There are also edge cases that clinics have to navigate:

    What if the surrogate develops a serious complication like preeclampsia requiring early delivery? What if prenatal testing reveals a major fetal abnormality? What if relationships between the parties break down mid-pregnancy?

These are not just legal questions. They are intensely medical, because they involve decisions about treatment, pregnancy continuation, and sometimes termination. A good surrogacy program will have written protocols, ethics committee oversight, and pre-signed agreements, but in the real world, each case still needs nuanced, case-by-case judgment.

How to choose a clinic for surrogacy in India

If you are considering surrogacy in India, the way the clinic approaches medical care tells you a lot about their ethics. A brief checklist many families find useful:

    Ask who coordinates the care: Is there a dedicated surrogacy coordinator who knows both the intended parents and the surrogate, or is it all handled ad hoc at the reception desk? Ask about success rates specific to your age and diagnosis, not just headline numbers. Ask how many surrogacy cases the clinic handles per year and whether they are registered under both the ART and surrogacy regulation frameworks. Ask to meet the obstetrician who will likely manage the surrogate’s pregnancy and not just the IVF specialist. Ask how they handle communication and emergencies: Who calls whom, at what stage, and how often?

Listening carefully to the answers to these simple questions usually reveals whether the centre truly understands the medical, emotional, and legal layers of the process, or is just using “surrogate in India” as a marketing keyword.

Bringing it together

Medically, surrogacy is IVF plus high-touch pregnancy care, with the twist that the genetic and gestational roles are separated. When you strip away the anxieties about law and society, what happens in the clinic is structured, methodical, and very much rooted in established reproductive medicine.

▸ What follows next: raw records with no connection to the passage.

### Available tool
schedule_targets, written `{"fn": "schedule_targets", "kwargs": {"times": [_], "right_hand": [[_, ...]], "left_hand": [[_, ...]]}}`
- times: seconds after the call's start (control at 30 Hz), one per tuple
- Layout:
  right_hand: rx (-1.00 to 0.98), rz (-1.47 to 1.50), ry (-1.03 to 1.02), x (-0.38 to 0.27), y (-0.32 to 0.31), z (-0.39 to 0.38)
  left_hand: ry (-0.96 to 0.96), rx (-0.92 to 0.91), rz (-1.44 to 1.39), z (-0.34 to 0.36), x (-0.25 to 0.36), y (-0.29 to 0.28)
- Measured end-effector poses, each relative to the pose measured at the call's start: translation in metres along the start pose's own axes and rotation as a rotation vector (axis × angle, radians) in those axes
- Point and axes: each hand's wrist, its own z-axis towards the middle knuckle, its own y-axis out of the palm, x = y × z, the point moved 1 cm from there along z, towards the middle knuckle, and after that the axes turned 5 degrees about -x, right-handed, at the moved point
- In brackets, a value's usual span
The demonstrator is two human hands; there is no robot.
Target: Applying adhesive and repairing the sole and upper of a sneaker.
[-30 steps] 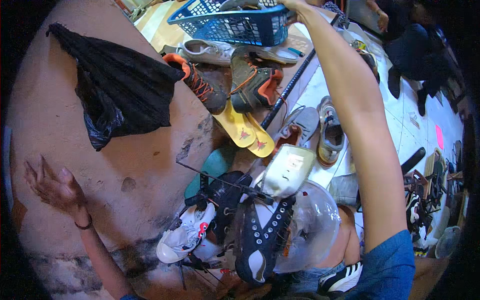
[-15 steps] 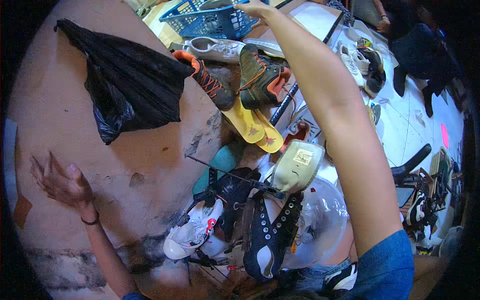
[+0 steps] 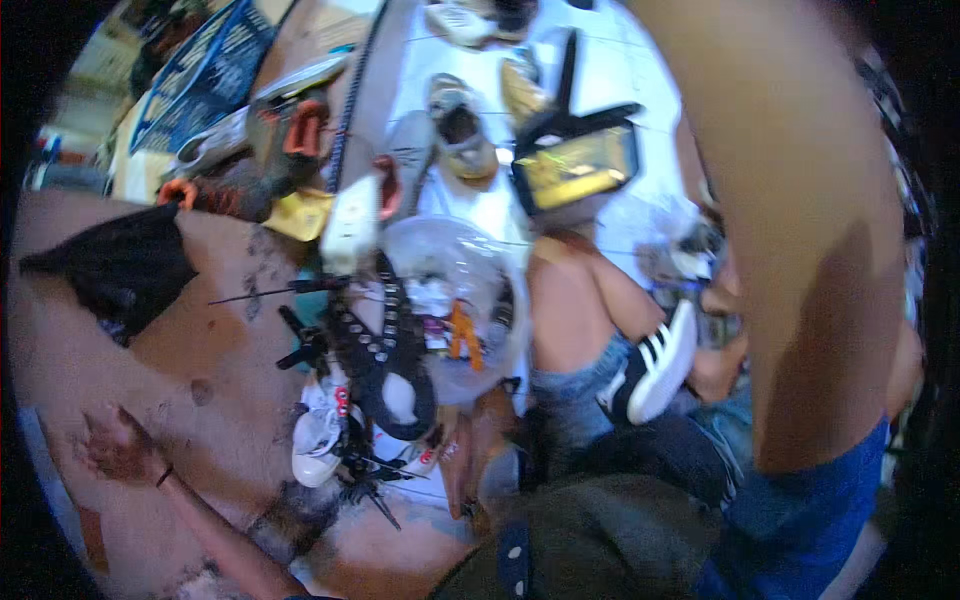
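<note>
My left hand (image 3: 120, 445) is over the tan surface at the far left, blurred by motion. Its fingers look loosely apart and nothing shows in them. My right forearm (image 3: 800, 200) rises along the right side and leaves through the top edge, so its hand is out of sight. Between the arms lies a black shoe upper with metal eyelets (image 3: 375, 370). A white shoe with red bits (image 3: 318, 440) rests beside it, and a pale shoe piece (image 3: 350, 235) stands above it. On the right of the upper sits a clear plastic bowl (image 3: 470, 388) containing orange and white bits.
A black plastic bag (image 3: 130, 275) lies at left, below a blue basket (image 3: 205, 85) and orange-trimmed boots (image 3: 235, 190). Yellow slippers (image 3: 300, 214) are near them. Farther off are a worn shoe (image 3: 462, 130) and a yellow-and-black case (image 3: 580, 175). A black-and-white shoe (image 3: 655, 370) is at right.
The view has swung to the right, so bag, basket and shoes appear farther left. My right hand, earlier at the basket, has left the picture. My left hand remains over the tan surface.
</note>
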Motion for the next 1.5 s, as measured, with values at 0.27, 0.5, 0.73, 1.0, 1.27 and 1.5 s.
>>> {"fn": "schedule_targets", "kwargs": {"times": [0.27, 0.5, 0.73, 1.0, 1.27, 1.5], "right_hand": [[-0.202, -0.178, 0.041, -0.086, -0.021, -0.312], [-0.242, -0.345, 0.119, -0.115, -0.045, -0.429], [0.103, -0.128, 0.517, 0.019, -0.121, -0.477], [0.064, 0.410, 0.864, 0.211, -0.029, -0.599], [0.114, 0.185, 0.663, 0.224, -0.005, -0.561], [0.451, -0.060, 0.515, 0.227, 0.062, -0.497]], "left_hand": [[-0.138, -0.011, -0.208, 0.014, -0.005, -0.016], [-0.159, 0.466, -1.319, -0.062, -0.030, -0.148], [0.590, 0.005, -2.789, -0.233, 0.028, -0.454], [1.285, -1.141, -2.550, -0.411, 0.212, -0.633], [0.974, -1.215, -2.567, -0.417, 0.269, -0.644], [0.710, -1.284, -2.510, -0.407, 0.271, -0.628]]}}
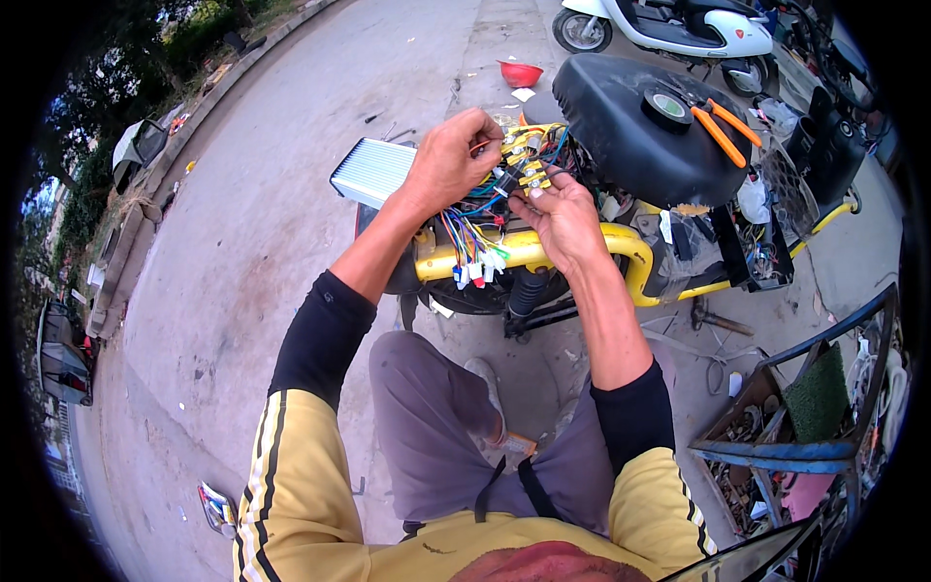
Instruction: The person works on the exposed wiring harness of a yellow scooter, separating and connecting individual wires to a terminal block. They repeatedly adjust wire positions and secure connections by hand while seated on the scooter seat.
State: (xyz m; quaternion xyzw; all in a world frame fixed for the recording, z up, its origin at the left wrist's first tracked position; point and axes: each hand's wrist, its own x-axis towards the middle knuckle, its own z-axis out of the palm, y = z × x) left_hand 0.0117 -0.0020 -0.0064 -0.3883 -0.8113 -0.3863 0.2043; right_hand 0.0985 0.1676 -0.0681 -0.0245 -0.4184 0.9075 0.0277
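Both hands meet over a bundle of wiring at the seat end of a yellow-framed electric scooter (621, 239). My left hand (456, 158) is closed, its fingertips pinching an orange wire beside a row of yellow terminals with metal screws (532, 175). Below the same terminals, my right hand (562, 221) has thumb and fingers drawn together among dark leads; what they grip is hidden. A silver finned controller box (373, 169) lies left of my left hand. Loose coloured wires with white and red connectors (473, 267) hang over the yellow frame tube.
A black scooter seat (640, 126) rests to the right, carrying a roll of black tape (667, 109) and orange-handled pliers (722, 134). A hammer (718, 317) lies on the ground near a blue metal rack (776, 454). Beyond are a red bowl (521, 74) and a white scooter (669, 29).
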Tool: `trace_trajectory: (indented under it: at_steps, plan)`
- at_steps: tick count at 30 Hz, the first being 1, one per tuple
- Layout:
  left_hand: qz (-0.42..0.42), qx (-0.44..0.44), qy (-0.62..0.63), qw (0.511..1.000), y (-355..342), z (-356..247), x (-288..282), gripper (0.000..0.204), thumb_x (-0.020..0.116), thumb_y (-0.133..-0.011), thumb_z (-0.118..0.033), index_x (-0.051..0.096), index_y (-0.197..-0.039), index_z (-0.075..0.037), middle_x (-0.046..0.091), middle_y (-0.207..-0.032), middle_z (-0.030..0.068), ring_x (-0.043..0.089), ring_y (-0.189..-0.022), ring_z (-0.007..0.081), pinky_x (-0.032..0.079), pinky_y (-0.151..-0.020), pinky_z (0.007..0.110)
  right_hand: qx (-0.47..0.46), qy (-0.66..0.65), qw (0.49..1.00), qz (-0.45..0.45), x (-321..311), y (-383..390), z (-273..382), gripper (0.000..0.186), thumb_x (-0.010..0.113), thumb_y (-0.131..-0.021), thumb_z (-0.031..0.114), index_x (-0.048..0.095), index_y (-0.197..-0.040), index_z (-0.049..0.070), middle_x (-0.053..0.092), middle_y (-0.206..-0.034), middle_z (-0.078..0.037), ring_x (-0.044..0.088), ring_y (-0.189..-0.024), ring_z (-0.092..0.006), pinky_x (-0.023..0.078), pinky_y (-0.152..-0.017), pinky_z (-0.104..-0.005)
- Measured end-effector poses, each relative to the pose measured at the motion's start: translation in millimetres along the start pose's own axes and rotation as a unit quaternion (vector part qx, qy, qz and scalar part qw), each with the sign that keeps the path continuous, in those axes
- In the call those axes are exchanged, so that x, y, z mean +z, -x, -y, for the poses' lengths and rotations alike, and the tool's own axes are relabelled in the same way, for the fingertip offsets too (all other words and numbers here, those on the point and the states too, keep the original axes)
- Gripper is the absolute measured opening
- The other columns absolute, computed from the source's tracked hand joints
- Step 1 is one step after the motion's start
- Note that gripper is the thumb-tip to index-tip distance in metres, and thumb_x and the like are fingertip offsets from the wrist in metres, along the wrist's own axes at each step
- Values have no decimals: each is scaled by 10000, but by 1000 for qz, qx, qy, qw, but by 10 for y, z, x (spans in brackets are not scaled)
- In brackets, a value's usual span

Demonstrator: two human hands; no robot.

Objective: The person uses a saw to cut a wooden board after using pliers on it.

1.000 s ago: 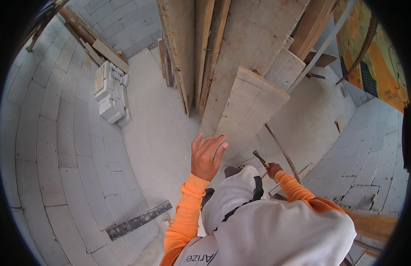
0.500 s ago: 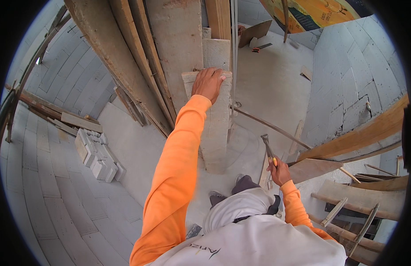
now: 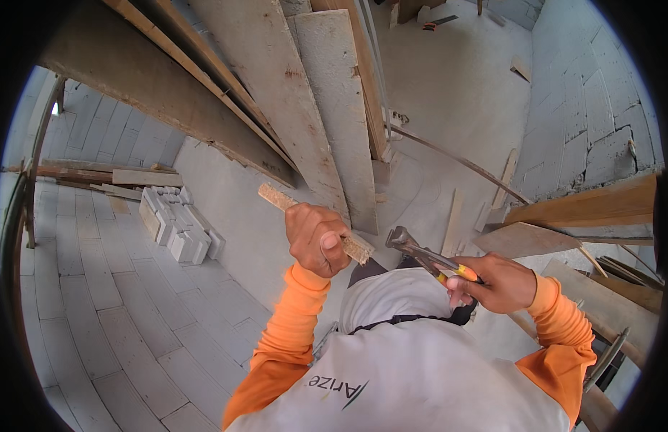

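My left hand (image 3: 314, 239) is closed around a short, narrow strip of wood (image 3: 275, 196), held in front of my body. Both rough, pale ends of the strip stick out past the fist. In my right hand (image 3: 504, 282) is a pair of pincers (image 3: 419, 250) with dark metal jaws and yellow-and-orange handles. The handles are spread a little, and the head points toward the strip's near end without touching it. Beyond my left hand, a tall pale board (image 3: 337, 108) leans with its foot on the floor.
More long boards (image 3: 265, 86) lean at upper left. White blocks (image 3: 179, 223) are piled on the floor at left. A thin bar (image 3: 456, 158) slants across at right, near a wide plank (image 3: 593, 201) by the block wall (image 3: 593, 93). An orange-handled saw (image 3: 438, 23) lies far off.
My left hand has come down from the leaning board's top toward my body, now gripping the strip. My right hand has raised the pincers toward it, their handles now spread.
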State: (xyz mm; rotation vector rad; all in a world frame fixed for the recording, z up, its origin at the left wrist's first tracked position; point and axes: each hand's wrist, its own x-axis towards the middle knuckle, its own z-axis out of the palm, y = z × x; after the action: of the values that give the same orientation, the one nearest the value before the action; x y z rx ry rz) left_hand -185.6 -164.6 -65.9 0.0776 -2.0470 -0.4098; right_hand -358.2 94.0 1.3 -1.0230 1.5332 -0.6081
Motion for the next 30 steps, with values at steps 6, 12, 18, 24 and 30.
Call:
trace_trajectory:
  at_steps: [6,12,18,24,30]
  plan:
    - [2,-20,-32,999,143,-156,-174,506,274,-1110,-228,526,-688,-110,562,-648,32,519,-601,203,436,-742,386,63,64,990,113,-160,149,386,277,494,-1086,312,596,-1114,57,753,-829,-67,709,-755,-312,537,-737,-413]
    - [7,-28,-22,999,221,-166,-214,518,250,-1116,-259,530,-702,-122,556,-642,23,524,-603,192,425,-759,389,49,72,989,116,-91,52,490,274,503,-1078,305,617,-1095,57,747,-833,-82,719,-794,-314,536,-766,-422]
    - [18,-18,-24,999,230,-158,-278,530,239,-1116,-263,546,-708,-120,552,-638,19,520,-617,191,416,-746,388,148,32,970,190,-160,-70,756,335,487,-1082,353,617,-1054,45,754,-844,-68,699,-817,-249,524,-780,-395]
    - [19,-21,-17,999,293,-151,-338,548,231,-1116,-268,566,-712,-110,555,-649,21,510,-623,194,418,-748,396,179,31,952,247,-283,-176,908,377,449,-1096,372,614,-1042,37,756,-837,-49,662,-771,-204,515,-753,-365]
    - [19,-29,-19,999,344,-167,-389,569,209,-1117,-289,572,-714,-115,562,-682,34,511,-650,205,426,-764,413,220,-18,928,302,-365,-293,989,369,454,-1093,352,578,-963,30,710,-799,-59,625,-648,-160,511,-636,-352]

For anyone trying to understand how surrogacy work in practice:

    Eggs and sperm are collected, often through standard IVF and ICSI. Embryos are created and carefully cultured in the lab. A rigorously screened surrogate’s uterus is prepared hormonally. One or occasionally more embryos are transferred into her womb. If implantation occurs, the pregnancy is monitored closely until a baby is delivered into the arms of the intended parents.

In India, every one of these steps sits under the umbrella of the surrogacy regulation bill and related ART laws, which is why it is so important to work with registered clinics and legal professionals who live and breathe this space.

Understanding the medical side does not remove the emotional complexity, but it does give you firmer ground to stand on. Whether you are a couple weighing options, a potential surrogate, or a family member trying to support someone, knowing the real sequence of events makes the journey feel less mysterious and more manageable.